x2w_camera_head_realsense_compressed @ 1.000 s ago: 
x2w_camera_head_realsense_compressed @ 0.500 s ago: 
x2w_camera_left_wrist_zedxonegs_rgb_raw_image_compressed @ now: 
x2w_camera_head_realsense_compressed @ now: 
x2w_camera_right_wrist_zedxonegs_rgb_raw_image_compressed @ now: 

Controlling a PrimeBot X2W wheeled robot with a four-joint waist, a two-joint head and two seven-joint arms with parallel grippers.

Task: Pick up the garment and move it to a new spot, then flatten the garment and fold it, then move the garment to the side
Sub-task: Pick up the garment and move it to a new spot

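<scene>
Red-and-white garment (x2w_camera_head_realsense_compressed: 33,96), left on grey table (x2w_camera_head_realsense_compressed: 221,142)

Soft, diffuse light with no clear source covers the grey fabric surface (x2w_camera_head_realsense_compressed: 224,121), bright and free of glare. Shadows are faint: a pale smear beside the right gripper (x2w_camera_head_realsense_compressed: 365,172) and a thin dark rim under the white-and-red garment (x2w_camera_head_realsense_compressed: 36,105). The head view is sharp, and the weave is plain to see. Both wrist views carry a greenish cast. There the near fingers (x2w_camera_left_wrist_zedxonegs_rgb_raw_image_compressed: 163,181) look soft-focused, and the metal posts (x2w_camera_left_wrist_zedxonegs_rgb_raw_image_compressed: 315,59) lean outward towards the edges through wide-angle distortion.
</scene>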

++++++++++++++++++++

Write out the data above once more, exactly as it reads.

x2w_camera_head_realsense_compressed @ 1.000 s ago: 
x2w_camera_head_realsense_compressed @ 0.500 s ago: 
x2w_camera_left_wrist_zedxonegs_rgb_raw_image_compressed @ now: 
x2w_camera_head_realsense_compressed @ now: 
x2w_camera_right_wrist_zedxonegs_rgb_raw_image_compressed @ now: 

Controlling a PrimeBot X2W wheeled robot with a four-joint waist, a two-joint head and two seven-joint arms with parallel grippers.

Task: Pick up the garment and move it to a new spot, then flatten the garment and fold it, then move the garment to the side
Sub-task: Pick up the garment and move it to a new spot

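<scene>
Red-and-white garment (x2w_camera_head_realsense_compressed: 33,96), left on grey table (x2w_camera_head_realsense_compressed: 221,142)

Soft, diffuse light with no clear source covers the grey fabric surface (x2w_camera_head_realsense_compressed: 224,121), bright and free of glare. Shadows are faint: a pale smear beside the right gripper (x2w_camera_head_realsense_compressed: 365,172) and a thin dark rim under the white-and-red garment (x2w_camera_head_realsense_compressed: 36,105). The head view is sharp, and the weave is plain to see. Both wrist views carry a greenish cast. There the near fingers (x2w_camera_left_wrist_zedxonegs_rgb_raw_image_compressed: 163,181) look soft-focused, and the metal posts (x2w_camera_left_wrist_zedxonegs_rgb_raw_image_compressed: 315,59) lean outward towards the edges through wide-angle distortion.
</scene>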

The exercise concludes with that.